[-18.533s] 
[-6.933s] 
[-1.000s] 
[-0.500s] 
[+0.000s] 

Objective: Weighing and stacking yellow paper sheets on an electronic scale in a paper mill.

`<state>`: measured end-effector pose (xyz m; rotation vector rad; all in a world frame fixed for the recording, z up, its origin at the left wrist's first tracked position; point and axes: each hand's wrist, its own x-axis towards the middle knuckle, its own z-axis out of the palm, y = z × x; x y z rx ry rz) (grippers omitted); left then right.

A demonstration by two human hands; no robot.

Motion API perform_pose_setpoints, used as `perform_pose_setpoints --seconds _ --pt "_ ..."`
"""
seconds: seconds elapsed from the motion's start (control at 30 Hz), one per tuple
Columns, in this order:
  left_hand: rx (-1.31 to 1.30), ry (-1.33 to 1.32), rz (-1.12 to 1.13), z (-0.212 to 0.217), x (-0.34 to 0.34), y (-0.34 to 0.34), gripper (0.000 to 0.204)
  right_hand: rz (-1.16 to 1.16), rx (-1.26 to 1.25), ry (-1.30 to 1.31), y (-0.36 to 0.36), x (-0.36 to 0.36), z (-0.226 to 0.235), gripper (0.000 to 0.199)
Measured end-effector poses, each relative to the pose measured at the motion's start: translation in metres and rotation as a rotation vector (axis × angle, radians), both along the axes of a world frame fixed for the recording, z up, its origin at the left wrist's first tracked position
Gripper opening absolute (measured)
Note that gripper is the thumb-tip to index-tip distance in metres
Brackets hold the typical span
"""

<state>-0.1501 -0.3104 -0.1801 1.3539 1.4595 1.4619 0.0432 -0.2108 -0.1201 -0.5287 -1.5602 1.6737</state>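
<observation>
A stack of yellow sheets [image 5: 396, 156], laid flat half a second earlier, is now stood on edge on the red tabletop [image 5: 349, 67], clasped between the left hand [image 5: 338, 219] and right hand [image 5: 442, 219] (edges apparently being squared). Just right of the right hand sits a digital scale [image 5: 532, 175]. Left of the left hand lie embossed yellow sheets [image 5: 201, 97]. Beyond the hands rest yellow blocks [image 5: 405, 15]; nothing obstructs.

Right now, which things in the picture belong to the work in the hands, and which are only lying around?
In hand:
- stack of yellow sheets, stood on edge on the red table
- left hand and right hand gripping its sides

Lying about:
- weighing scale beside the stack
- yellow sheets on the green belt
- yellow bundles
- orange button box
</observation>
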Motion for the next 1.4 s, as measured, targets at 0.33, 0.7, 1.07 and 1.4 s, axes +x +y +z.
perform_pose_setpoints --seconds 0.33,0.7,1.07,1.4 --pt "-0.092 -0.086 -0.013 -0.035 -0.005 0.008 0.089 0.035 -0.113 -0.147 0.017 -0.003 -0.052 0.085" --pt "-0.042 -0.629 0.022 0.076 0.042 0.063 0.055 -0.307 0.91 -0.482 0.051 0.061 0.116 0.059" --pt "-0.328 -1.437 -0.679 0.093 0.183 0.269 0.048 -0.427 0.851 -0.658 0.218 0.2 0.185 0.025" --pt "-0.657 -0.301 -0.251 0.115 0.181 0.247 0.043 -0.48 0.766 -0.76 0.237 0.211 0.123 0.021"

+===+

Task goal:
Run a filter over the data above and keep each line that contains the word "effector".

Result for this exercise:
`<state>`: measured end-effector pose (xyz m; rotation vector rad; all in a world frame fixed for the recording, z up, its origin at the left wrist's first tracked position; point and axes: each hand's wrist, its own x-axis towards the middle knuckle, its own z-axis out of the palm, y = z × x; x y z rx ry rz) (grippers omitted); left then right.
Measured end-effector poses, each relative to the pose measured at the motion's start: translation in metres and rotation as a rotation vector (axis × angle, radians), both along the axes of a world frame fixed for the recording, z up, its origin at the left wrist's first tracked position

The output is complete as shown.